Lassen wir uns zu viel gefallen? Chile hat mit den sozialen Folgen der neoliberalen Wende seit 1973 zu kämpfen und ist damit nicht allein; vom Wirtschaftswachstum kommt bei vielen Menschen nichts an. Die Proteste sind eine Konsequenz sozialer Ungleichheit. Bevor sie als nicht einzudämmender, gefährlicher Druck auf das zum Biotop gewordene Wartezimmer einwirken, sind sie einfach nur Nachrichten. El Cuco stellt die Frage, wie wir Echsen solche Bilder auffassen. Ob und wie wir reagieren, scheint davon abzuhängen, wie die anderen reagieren. Unterschwellig wird nach einem angemessenen gemeinsamen Verhalten gesucht. Wir laufen immer Gefahr, uns von der technisch-institutionellen Organisation der Gesellschaft, repräsentiert durch das Wartezimmer, politisch neutralisieren zu lassen. Wir erleben im Zeitalter der digitalen Bilder die Welt nicht gemäß unserer „Natur“, mit dem Instinkt für richtig und falsch und einem Gefühl für Gemeinsamkeit.

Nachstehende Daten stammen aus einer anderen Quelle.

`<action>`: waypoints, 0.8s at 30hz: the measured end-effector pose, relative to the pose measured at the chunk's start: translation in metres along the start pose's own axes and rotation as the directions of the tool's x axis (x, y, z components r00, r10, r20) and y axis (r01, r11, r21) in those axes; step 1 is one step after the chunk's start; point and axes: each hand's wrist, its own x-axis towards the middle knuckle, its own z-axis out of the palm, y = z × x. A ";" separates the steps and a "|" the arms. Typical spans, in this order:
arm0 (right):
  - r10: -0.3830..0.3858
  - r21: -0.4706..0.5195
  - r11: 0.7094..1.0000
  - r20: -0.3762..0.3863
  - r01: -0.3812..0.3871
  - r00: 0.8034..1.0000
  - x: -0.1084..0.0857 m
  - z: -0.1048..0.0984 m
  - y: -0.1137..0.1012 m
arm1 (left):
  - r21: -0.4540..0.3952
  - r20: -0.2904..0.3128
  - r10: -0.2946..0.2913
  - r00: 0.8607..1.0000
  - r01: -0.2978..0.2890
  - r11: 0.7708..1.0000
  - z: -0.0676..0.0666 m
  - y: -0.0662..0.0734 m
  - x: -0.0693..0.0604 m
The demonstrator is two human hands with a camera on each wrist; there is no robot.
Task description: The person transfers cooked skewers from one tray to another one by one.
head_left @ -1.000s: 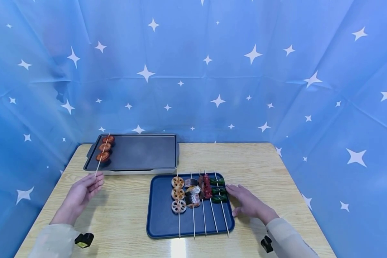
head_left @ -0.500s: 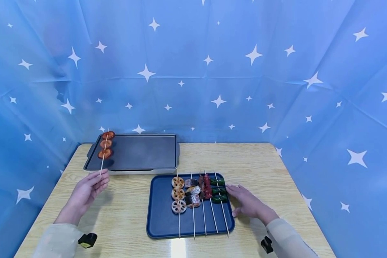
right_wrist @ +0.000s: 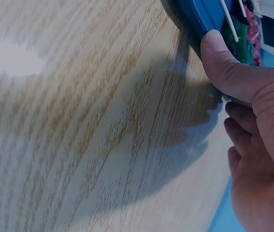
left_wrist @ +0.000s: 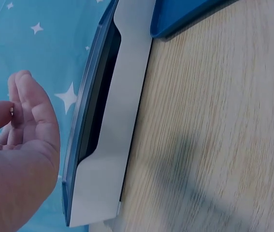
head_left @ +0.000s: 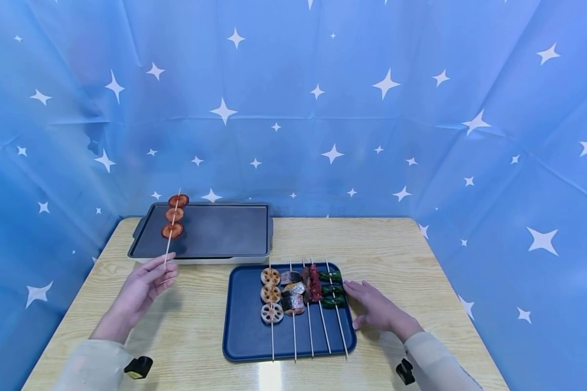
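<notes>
My left hand (head_left: 144, 285) pinches the lower end of a wooden skewer (head_left: 174, 215) threaded with three reddish-brown round pieces. The skewer is raised over the left part of a dark flat griddle (head_left: 225, 231). In the left wrist view, thumb and index finger of the left hand (left_wrist: 30, 145) meet on the stick's end; the food is outside that view. My right hand (head_left: 379, 307) lies at the right edge of a blue tray (head_left: 247, 336), fingers extended. From the right wrist, the thumb (right_wrist: 216, 43) appears to touch the tray's rim.
Several skewers lie side by side on the tray: lotus root slices (head_left: 270, 294), fish pieces (head_left: 292, 301), a narrow brown meat one, red meat (head_left: 315, 282) and green peppers (head_left: 332, 289). A wooden table (head_left: 191, 326) carries everything. Behind hangs a blue star-patterned curtain (head_left: 293, 136).
My left hand has moved right and slightly up, lifting the skewer with the reddish-brown pieces away from the griddle's left end. The right hand and the tray have stayed put.
</notes>
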 end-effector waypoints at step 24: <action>0.007 0.002 1.000 0.007 -0.007 1.000 -0.001 -0.002 -0.002 | 0.293 0.091 -0.147 0.985 0.115 0.949 0.042 -0.011 -0.003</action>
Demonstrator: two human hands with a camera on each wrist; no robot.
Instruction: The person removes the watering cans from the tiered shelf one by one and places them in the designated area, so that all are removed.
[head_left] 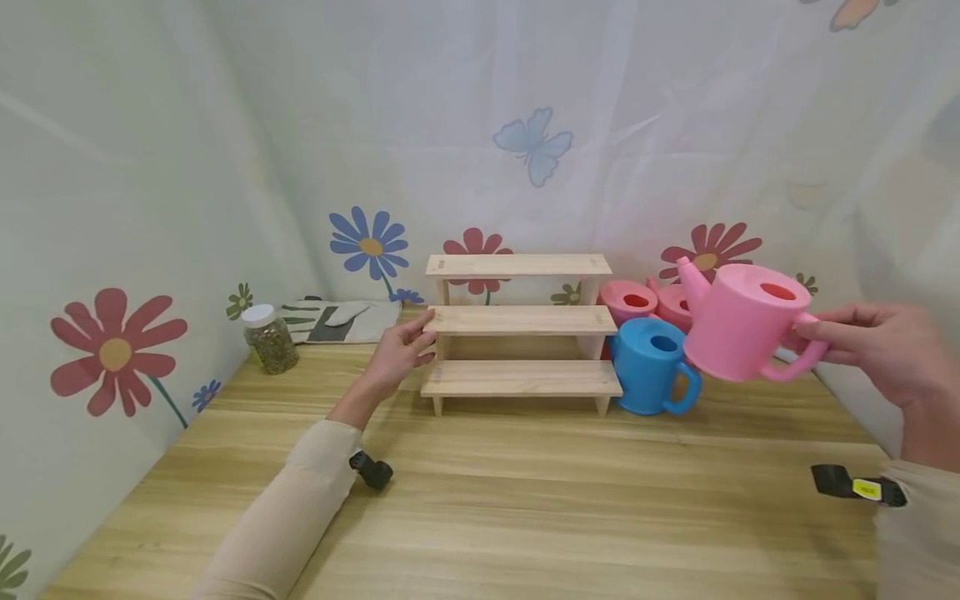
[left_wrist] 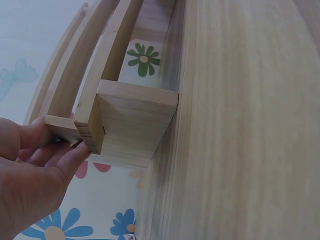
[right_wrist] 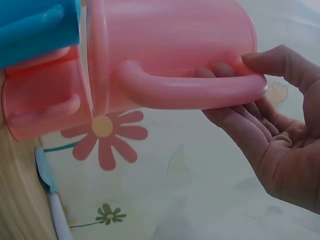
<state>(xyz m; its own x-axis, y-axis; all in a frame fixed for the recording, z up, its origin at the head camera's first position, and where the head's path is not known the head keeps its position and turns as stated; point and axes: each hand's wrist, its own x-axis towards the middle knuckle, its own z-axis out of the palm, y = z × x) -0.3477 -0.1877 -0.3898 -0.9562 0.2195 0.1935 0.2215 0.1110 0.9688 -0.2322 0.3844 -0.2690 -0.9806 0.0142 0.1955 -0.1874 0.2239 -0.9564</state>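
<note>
A three-step wooden shelf stand (head_left: 521, 379) stands at the middle back of the table. My left hand (head_left: 397, 357) pinches the left end of its middle board, thumb on top and fingers beneath, as the left wrist view shows. On the right, my right hand (head_left: 881, 343) holds a pink watering can (head_left: 727, 329) by its handle (right_wrist: 190, 92), raised off the table with the spout towards the left. Below and left of it, a blue watering can (head_left: 645, 375) sits against the stand's right side. Behind that are two red-pink watering cans (head_left: 622, 302), partly hidden.
At the back left, a jar (head_left: 272, 342) with a white lid lies near garden gloves (head_left: 348, 321). A small trowel (right_wrist: 46, 172) with a pale handle shows in the right wrist view. A printed curtain (head_left: 262, 167) closes off the table (head_left: 480, 500) at the back and sides.
</note>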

Das 2015 gegründete deutsch-chilenische El Cuco Projekt – Sonia Franken und Gonzalo Barahona, die sich „am Knotenpunkt von Choreografie und Bildender Kunst“ sehen – arbeiten hier mit Doppeldeutigkeiten und ineinander verschachtelten Sinnebenen, mit vielen interessanten thematischen und ästhetischen Ansätzen. Trotz seiner zum Teil starken Suggestions- und Bildkraft entfaltet „Screaming Matter“ nicht die unmittelbare Wirkung eines Stückes, das immer genau weiß, was es will und wie es am besten dahinkommt. Aber ein Stück zwischen Performance und Tanz belohnt auf eigene Art und sucht nach nicht-traditionellen Wegen, etwas auszudrücken und die Gedanken der Zuschauer nicht mit Worten, die Gefühle nicht mit Mimik zu lenken. Hier setzte man sich etwa mit der Festlegung auf Echsen eigene Grenzen, die ein ungewöhnliches, zurückhaltendes choreografisches Konzept nach sich ziehen, mit einer mehr oder weniger eigenen Körpersprache.
Franken und Barahona, die auch die überzeugenden Masken gestaltet haben, choreografieren und bewegen sich zusammen mit Carla Jordão (Tanztheaterpreis 2019) und Nikos Konstantakis im eigenen Bühnenbild. Die Bewegungen der Echsen wurden offenbar nach Vorbild der Natur einstudiert. Neben selbstgemachten Unterhaltungsvideos auf dem animierten Infoscreen ist der Abend mit einem meist sehr dezenten Soundtrack aus Musik – natürlich mit Schallplattenknacksen – und Geräuschen (Valerij Lisac) unterlegt. Barnes Crossing in der Wachsfabrik zeigt im ersten Quartal fünf Performance-Abende, unter anderem auch „Ohne Time“ von Emily Welther (12./13. März).